MPS issue job003503

TitleTelemetry system calls mps_io_flush() without mps_io_create()
Assigned userGareth Rees
DescriptionBruce Mitchener reported on IRC that the amcssth test case was hanging:

    brucem: any chance there's an infinite loop in amcssth?
    11:04 (on FreeBSD x86)
    11:05 (or a deadlock)
    11:05 err, sorry, Linux x86
AnalysisI ran this test case in GDB on lii6gc. I was able to get it to hang with the following backtrace in thread 2:

    #0 0x00007ffff76039cb in ?? () from /lib/x86_64-linux-gnu/
    #1 0x00007ffff757f3c0 in ?? () from /lib/x86_64-linux-gnu/
    #2 0x00007ffff757e7f8 in ?? () from /lib/x86_64-linux-gnu/
    #3 0x000000000043baa0 in mps_io_flush (mps_io=<optimized out>)
        at mpsioan.c:79
    #4 0x00000000004269f8 in EventSync () at event.c:149
    #5 0x0000000000426ac6 in EventFlush (kind=4) at event.c:90
    #6 0x0000000000437280 in amcFixInPlace (pool=<optimized out>,
        seg=0x7ffff7f7f978, ss=0x7ffff7500b60, refIO=<optimized out>)
        at poolamc.c:1715

(Line 79 of mpsioan.c is the call to fflush(f). Not sure why the name "fflush" is missing from the backtrace.)
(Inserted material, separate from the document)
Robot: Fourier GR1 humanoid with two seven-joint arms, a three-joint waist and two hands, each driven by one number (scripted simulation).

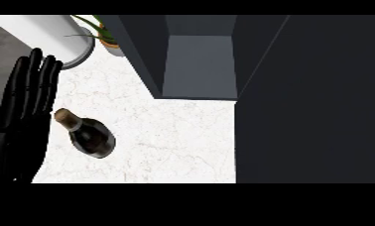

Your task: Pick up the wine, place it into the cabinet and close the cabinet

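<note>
Closest to my camera, the left hand [26, 106] is resting along the view's left edge. Its black fingers are lying straight and side by side, pointing up the picture and holding nothing. I am seeing the wine bottle [93, 140] sitting on the white marbled counter [176, 141] just beside that hand, to its right, with the corked end nearest the fingers. From where I am looking, its neck is pointing toward the upper left and the dark body is lying toward the lower right. Whether it is standing or lying down I cannot tell from this steep angle.

Farther up the counter, well apart from the bottle, the dark cabinet [199, 64] is standing open, and I am looking straight into its grey inside. A broad dark panel [307, 101] is filling the right side of the view, running down from the edge of the opening. At the top left a white cylinder [51, 31] is showing, with a potted green plant [108, 39] sitting just beside it, between it and the cabinet.
</note>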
This is the backtrace in thread 1:

    #0 0x00007ffff75387a4 in sigsuspend () from /lib/x86_64-linux-gnu/
    #1 0x0000000000435583 in suspendSignalHandler (sig=<optimized out>,
        info=<optimized out>, context=0x7fffffffdf00) at pthrdext.c:99
    #2 <signal handler called>
    #3 0x00007ffff75e892d in write () from /lib/x86_64-linux-gnu/
    #4 0x00007ffff757b883 in _IO_file_write ()
        from /lib/x86_64-linux-gnu/
    #5 0x00007ffff757b74a in ?? () from /lib/x86_64-linux-gnu/
    #6 0x00007ffff757ceb5 in _IO_do_write () from /lib/x86_64-linux-gnu/
    #7 0x00007ffff757bdc0 in _IO_file_sync ()
        from /lib/x86_64-linux-gnu/
    #8 0x00007ffff7570cfb in fflush () from /lib/x86_64-linux-gnu/
    #9 0x0000000000401e5a in test (arg=<optimized out>, s=<optimized out>)
        at amcssth.c:271
    #10 0x000000000043680d in ProtTramp (resultReturn=0x7fffffffe570,
        f=0x401b22 <test>, p=0x7ffff7ff6000, s=0) at protix.c:132
    #11 0x000000000040613c in mps_tramp (r_o=0x7fffffffe570, f=0x401b22 <test>,
        p=0x7ffff7ff6000, s=0) at mpsi.c:1378
    #12 0x00000000004020f2 in main (argc=<optimized out>, argv=0x7fffffffe678)
        at amcssth.c:334

So it looks as if there's deadlock here between the two simultaneous fflush() calls. How can that be possible? POSIX I/O is supposed to be thread-safe.

But looking at the argument to mps_io_flush(), it's clear that something has gone wrong. eventIO has not been initialized (because event logging was not requested) but mps_io_flush() is being called anyway:

    (gdb) frame 4
    #4 0x00000000004269f8 in EventSync () at event.c:149
    149 (void)mps_io_flush(eventIO);
    (gdb) p eventIO
    $2 = (mps_io_t) 0x0
    (gdb) p eventIOInited
    $3 = 0
    (gdb) p EventKindControl
    $4 = 0

If the environment variable MPS_TELEMETRY_CONTROL is not set then no events need to be written to the telemetry stream, and so mps_io_create() is never called, and so eventIO is never initialized. But EventSync() always calls mps_io_flush(). See event.c [1]. So we need to guard the call to mps_io_flush().

So why does fflush(NULL) deadlock against fflush(stdout) on Linux but not on OS X? Well, fflush(NULL) flushes all open files.
How foundautomated_test
Evidence[1] //
Observed in1.111.0
Created byGareth Rees
Created on2013-05-30 14:53:19
Last modified byGareth Rees
Last modified on2013-06-04 15:19:42
History2013-05-30 GDR Created.


Change Effect Date User Description
182322 closed 2013-05-30 15:24:41 Gareth Rees Guard the calls to mps_io_flush so that it can only be called after mps_io_create.